Aldo menggelengkan kepala, matanya fokus pada macbook dan ponsel.

Entah apa yang dilakukan pria tampan itu, Bee tidak berniat mencari tau yang pasti saat ini dirinya hanya ingin mengisi perutnya saja bahkan ia lupa membawakan Aldo air minum.

Setelah habis makanan di dalam kotak berpindah ke perut Bee, selesai pula entah apa yang dikerjakan Aldo pada ponsel dan macbooknya.

“Akbi tidak menginginkan pesta meriah, tapi Pak Beni sedang mengusahakannya ja—“ ucapan Aldo yang tiba-tiba tercetus harus terjeda.

“Aku juga enggak mau pesta meriah, boleh aku dan Akbi hanya menikah di KUA aja?” sela Bee yang langsung membuat mata Aldo memicing.

“Aku masih kuliah, Kak ... enggak enak sama temen-temen, nanti pasti muncul rumor kalau aku hamil di luar nikah, itu malah akan membuat nama Om Beni menjadi jelek, kan?” sambung Bee mempengaruhi pikiran Aldo dengan logikanya.

Padahal Bee tidak ingin Akbi berubah pikiran hanya karena pesta tersebut, sehingga bisa membuat pernikahan mereka batal dan juga mungkin hubungan Ayah dan anak itu menjadi buruk.

Bee yakin hubungan Akbi dengan Beni tidak baik setelah Beni memaksakan kehendak menjodohkan mereka.

Bee tidak ingin menambah masalah baru maka Bee akan mengikuti keinginan Akbi.

Sudah cukup banyak Bee merepotkan Beni, jangan sampai pria tua baik hati itu juga menjadi dirugikan hanya untuk sebuah pernikahan sandiwara anaknya.

Bagi Bee, pernikahan ini bukan pernikahan impian dengan pujaan hatinya jadi tidak perlu di rayakan dengan sangat meriah.

Selain itu juga, bila pernikahan mereka tidak diketahui khalayak ramai akan memudahkan Bee mencari pekerjaan nanti setelah lulus kuliah tanpa menyangkut pautkan dirinya dengan keluarga Marthadidjaya.

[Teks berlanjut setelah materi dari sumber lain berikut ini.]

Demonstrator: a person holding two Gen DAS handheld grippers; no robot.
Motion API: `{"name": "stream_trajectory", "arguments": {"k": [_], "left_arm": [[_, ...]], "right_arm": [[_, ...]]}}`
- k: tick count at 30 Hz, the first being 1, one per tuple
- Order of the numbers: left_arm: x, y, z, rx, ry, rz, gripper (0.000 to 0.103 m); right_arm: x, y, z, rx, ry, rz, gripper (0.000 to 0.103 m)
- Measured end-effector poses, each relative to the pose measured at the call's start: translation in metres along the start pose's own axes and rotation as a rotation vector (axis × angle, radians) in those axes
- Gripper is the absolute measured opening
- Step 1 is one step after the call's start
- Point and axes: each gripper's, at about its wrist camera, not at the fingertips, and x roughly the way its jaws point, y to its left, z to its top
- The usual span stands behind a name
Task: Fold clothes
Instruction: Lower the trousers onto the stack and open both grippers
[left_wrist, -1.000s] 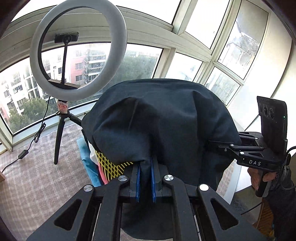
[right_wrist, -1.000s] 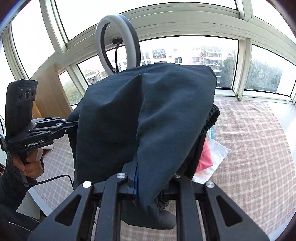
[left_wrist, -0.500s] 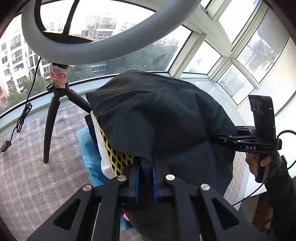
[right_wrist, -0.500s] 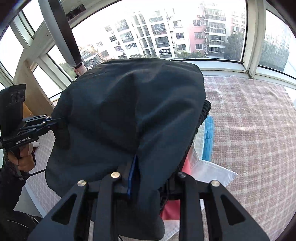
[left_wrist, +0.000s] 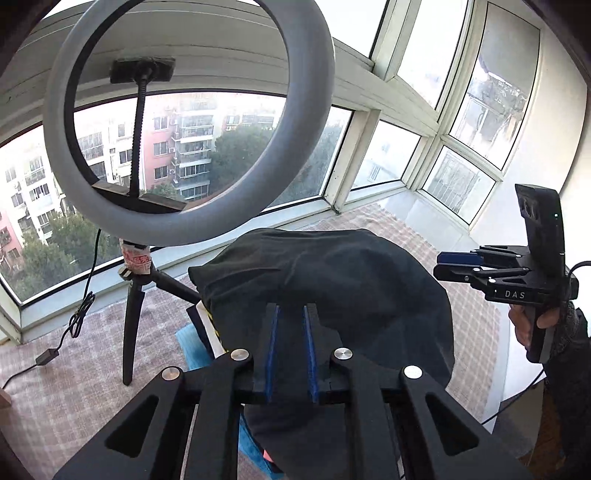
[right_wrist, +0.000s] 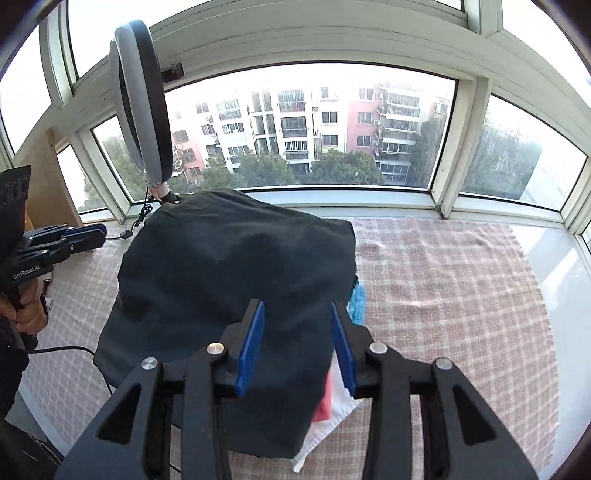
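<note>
While clothes sit stacked, ring light (left_wrist: 184, 122) stands just behind dark garment (left_wrist: 332, 280).

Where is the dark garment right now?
The dark garment lies on a stack of clothes on the checked cloth, in front of both grippers in both wrist views, with the ring light behind it on its tripod.

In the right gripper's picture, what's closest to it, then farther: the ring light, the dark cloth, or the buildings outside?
1. Dark cloth, right under the right gripper.
2. Ring light, upper left by the window.
3. Buildings, outside, beyond the glass.
</note>
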Motion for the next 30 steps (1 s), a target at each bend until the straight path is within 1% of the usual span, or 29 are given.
{"name": "stream_trajectory", "arguments": {"k": [1, 2, 3, 5, 6, 8, 10, 12, 14, 16, 17, 18, 20, 23, 24, 26, 27, 29, 30], "left_arm": [[0.011, -0.002, 0.004, 0.009, 0.0, 0.023, 0.011], [0.026, 0.002, 0.003, 0.008, 0.024, 0.055, 0.011], [0.04, 0.009, 0.001, -0.007, 0.055, 0.07, 0.011], [0.06, 0.03, -0.007, -0.065, 0.109, 0.12, 0.009], [0.057, 0.038, -0.009, -0.085, 0.113, 0.127, 0.009], [0.05, 0.052, -0.013, -0.124, 0.117, 0.14, 0.007], [0.024, 0.048, -0.016, -0.104, 0.086, 0.117, 0.006], [-0.003, 0.032, -0.026, -0.047, 0.059, 0.078, 0.006], [-0.019, 0.011, -0.041, 0.021, 0.048, 0.039, 0.008], [-0.018, 0.002, -0.057, 0.014, 0.087, -0.026, 0.007], [-0.013, -0.002, -0.067, -0.01, 0.116, -0.058, 0.008], [-0.006, -0.005, -0.076, -0.034, 0.144, -0.09, 0.008], [0.01, -0.015, -0.099, -0.038, 0.198, -0.093, 0.006], [0.023, -0.034, -0.123, -0.033, 0.253, -0.124, 0.006], [0.018, -0.036, -0.12, -0.023, 0.251, -0.133, 0.006], [0.006, -0.042, -0.113, 0.0, 0.245, -0.151, 0.006], [-0.004, -0.041, -0.103, 0.009, 0.209, -0.14, 0.007], [-0.021, -0.037, -0.077, 0.036, 0.115, -0.087, 0.007], [-0.023, -0.033, -0.064, 0.043, 0.077, -0.061, 0.007]], "right_arm": [[0.009, 0.005, 0.0, -0.013, 0.005, -0.007, 0.026], [0.018, 0.009, 0.0, -0.026, 0.011, -0.015, 0.022], [0.027, 0.014, 0.0, -0.039, 0.016, -0.022, 0.022], [0.056, 0.011, -0.006, -0.076, 0.064, -0.093, 0.021], [0.066, 0.004, -0.007, -0.051, 0.08, -0.089, 0.019], [0.085, -0.009, -0.009, 0.0, 0.111, -0.076, 0.019], [0.067, -0.016, -0.005, 0.061, 0.071, -0.039, 0.019], [0.039, -0.013, -0.005, 0.072, 0.017, 0.002, 0.019], [0.014, -0.003, -0.011, 0.068, -0.015, 0.044, 0.021], [0.004, 0.008, -0.025, 0.062, 0.008, 0.084, 0.021], [0.003, 0.014, -0.033, 0.055, 0.026, 0.097, 0.021], [0.009, 0.019, -0.04, 0.039, 0.05, 0.085, 0.021], [0.023, 0.026, -0.054, 0.001, 0.101, 0.052, 0.021], [0.05, 0.024, -0.063, 0.001, 0.157, 0.019, 0.021], [0.058, 0.024, -0.065, 0.004, 0.175, 0.013, 0.021], [0.053, 0.028, -0.062, -0.024, 0.173, 0.007, 0.021], [0.051, 0.03, -0.06, -0.038, 0.172, 0.004, 0.021], [0.033, 0.03, -0.053, -0.031, 0.122, 0.02, 0.021], [0.026, 0.029, -0.049, -0.018, 0.094, 0.022, 0.021]]}}
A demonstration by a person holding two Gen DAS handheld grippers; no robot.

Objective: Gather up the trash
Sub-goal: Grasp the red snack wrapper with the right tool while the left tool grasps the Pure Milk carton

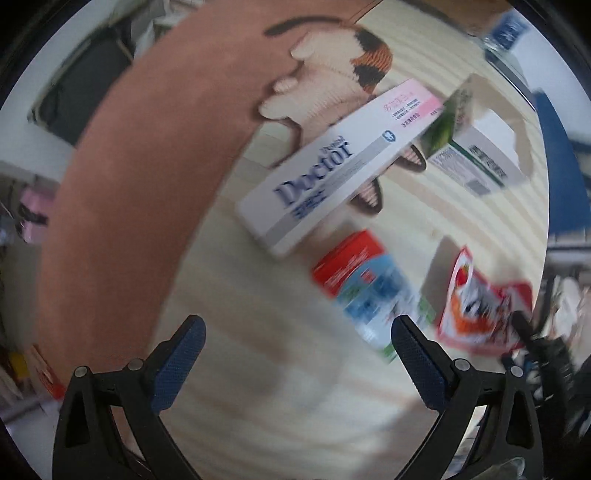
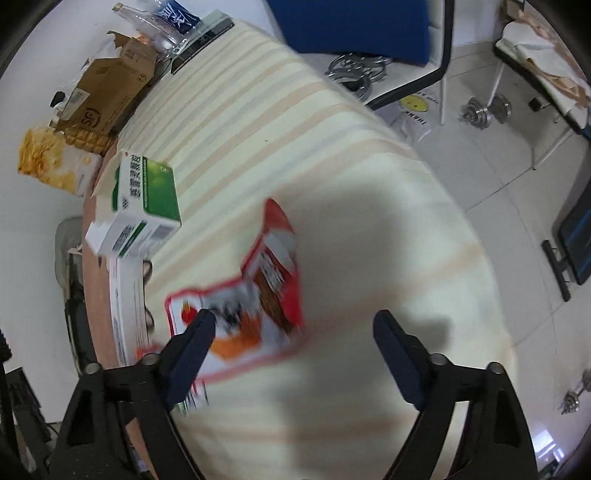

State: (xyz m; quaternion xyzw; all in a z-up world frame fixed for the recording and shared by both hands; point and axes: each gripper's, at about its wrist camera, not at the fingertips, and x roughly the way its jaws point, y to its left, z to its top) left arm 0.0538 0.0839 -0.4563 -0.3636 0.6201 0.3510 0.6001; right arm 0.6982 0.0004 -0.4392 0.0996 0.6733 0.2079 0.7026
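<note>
Left wrist view first: we see the trash spread over a striped cloth on the worktop. A red snack wrapper lies at the right, just beside a red and blue carton near the middle. Farther off rests a long white toothpaste box printed "Doctor", with a green and white box to its right. Our left tool hangs above bare cloth with its jaws wide and nothing between them. A cat picture shows at the far edge, beside a broad brown band; both are blurred.

From the right wrist view, the snack wrapper lies crumpled just ahead of our right tool, whose jaws also stand wide and hold nothing; its left finger overlaps the wrapper's near corner, though we cannot tell whether it touches. The green and white box sits farther left. Beyond it are a torn cardboard box and a clear bottle.
</note>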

Mungkin bagi Bee apa yang dikatakannya masuk akal tapi tidak dengan Aldo.

Beni yang berpesan untuk lebih mementingkan keinginan Bee membuat Aldo menyimpan sementara kecurigaannya.

Aldo mengendikan bahu dan mengangkat kedua alisnya, ia kembali berkutat dengan ponsel beberapa saat.

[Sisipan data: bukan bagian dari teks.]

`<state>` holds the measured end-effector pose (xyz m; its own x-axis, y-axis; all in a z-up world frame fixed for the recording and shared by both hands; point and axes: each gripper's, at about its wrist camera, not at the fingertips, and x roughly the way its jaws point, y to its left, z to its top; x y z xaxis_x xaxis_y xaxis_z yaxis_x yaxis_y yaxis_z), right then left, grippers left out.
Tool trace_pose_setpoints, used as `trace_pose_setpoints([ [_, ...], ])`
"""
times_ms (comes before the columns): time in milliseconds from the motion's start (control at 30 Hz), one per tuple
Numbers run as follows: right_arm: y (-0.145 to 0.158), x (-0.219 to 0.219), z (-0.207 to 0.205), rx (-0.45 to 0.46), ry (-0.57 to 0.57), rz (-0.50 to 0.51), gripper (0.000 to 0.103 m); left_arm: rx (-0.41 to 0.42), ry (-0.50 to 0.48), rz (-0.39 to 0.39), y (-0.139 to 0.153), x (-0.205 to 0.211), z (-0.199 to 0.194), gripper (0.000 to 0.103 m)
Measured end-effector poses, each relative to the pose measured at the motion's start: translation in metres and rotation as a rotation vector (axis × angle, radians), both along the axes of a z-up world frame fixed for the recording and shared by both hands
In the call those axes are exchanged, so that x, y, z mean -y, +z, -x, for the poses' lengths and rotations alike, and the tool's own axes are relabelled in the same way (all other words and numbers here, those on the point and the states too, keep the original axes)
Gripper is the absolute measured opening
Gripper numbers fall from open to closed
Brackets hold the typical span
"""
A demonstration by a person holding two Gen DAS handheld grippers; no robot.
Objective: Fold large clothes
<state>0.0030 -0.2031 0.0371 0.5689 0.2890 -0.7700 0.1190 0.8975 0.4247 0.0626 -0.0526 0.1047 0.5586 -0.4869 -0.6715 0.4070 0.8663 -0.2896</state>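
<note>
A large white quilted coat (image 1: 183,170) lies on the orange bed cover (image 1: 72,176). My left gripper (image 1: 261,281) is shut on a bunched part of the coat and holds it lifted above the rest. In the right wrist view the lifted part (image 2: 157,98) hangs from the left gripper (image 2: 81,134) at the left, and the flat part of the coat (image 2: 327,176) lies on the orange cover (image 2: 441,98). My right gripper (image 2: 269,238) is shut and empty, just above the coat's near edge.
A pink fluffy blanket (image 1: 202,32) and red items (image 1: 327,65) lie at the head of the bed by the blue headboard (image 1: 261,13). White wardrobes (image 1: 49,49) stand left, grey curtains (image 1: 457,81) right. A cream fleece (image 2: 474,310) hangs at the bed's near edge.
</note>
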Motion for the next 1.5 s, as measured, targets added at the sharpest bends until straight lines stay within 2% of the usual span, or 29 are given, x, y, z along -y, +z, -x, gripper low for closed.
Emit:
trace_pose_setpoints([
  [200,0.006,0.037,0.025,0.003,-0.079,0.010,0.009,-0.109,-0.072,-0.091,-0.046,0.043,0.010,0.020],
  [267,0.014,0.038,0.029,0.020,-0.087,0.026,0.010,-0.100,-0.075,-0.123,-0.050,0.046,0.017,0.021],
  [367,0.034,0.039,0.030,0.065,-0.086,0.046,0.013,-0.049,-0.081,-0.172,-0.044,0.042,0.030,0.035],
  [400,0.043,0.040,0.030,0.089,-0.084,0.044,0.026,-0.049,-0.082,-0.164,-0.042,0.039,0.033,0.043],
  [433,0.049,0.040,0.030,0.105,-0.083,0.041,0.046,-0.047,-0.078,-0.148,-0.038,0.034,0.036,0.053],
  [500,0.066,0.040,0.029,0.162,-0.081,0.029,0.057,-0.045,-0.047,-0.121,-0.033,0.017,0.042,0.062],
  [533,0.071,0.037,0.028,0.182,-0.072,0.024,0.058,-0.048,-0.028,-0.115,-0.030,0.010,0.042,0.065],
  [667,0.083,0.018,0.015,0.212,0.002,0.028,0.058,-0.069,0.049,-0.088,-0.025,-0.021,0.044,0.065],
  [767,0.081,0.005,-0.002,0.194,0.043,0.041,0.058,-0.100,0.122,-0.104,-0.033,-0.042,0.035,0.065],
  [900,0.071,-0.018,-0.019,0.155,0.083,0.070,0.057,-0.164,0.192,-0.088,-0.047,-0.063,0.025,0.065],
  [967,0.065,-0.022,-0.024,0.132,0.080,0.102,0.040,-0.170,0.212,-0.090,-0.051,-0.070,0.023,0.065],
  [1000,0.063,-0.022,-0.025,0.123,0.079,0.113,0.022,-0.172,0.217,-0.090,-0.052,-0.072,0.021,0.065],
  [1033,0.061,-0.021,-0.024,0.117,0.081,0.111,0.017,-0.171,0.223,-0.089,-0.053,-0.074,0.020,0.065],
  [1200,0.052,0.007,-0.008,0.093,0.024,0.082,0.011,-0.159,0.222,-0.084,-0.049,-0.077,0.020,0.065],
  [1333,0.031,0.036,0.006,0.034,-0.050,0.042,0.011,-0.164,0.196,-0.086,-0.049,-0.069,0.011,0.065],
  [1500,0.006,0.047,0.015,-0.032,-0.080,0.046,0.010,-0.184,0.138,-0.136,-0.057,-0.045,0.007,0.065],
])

“Oke kalau itu mau kamu, dua hari lagi saya jemput ... kamu akan menikah di kantor urusan agama,” ucap Aldo setelah selesai dengan urusannya di ponsel.

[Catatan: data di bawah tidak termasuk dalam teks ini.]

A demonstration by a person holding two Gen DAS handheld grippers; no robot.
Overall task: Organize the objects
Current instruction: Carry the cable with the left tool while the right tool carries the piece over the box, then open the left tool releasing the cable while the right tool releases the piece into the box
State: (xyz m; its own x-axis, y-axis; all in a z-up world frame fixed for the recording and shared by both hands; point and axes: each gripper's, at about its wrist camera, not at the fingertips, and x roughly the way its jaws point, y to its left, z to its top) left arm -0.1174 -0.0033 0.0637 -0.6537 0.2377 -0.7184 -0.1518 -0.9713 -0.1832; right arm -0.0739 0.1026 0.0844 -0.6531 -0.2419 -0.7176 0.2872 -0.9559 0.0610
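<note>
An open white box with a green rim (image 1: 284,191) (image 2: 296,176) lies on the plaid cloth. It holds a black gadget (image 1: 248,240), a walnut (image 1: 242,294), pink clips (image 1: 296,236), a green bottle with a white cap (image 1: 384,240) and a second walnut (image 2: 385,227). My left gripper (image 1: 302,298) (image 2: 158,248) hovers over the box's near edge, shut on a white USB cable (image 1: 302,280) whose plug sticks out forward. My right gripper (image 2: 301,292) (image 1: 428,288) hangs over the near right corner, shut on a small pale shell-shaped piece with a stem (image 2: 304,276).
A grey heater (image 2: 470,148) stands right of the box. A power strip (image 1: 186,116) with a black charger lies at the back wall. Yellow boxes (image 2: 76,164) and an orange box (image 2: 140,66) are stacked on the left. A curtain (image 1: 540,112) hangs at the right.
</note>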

Lelaki itu beranjak dari sofa. “Ada sedikit uang titipan dari Pak Beni, pergunakan untuk membeli gaun pengantin yang bagus atau untuk membeli sepatu baru.” 

Aldo mengangsurkan sebuah amplop berwarna coklat ke arah Bee yang sudah berdiri hendak mengantarnya ke depan.

Aldo terkejut ketika tadi Bee hujan-hujanan tanpa memakai sepatu.

Saat menunggu Bee mandi dan melihat sepatu gadis itu yang rusak di belakang pintu, barulah ia mengerti.

“Boleh aku pake buat makan dan foto copy tugas atau membeli buku kuliah?” tanya Bee sambil mengintip uang di dalam amplop.

Aldo mengangguk, ia baru ingat sudah dua minggu berlalu setelah dirinya memberikan beberapa lembar uang kertas berwarna merah untuk Bee atas perintah Beni.

Pasti uang itu sudah habis, pantas saja Bee hujan-hujanan jalan kaki sepulang kuliah tadi.

“Pakai aja semau kamu, nanti kamu punya rekening pribadi dan Pak Beni akan mentransfer sejumlah uang untuk bayar kuliah kamu,” terang Aldo lalu menarik handle pintu dan benar-benar pergi dari rumah Bee.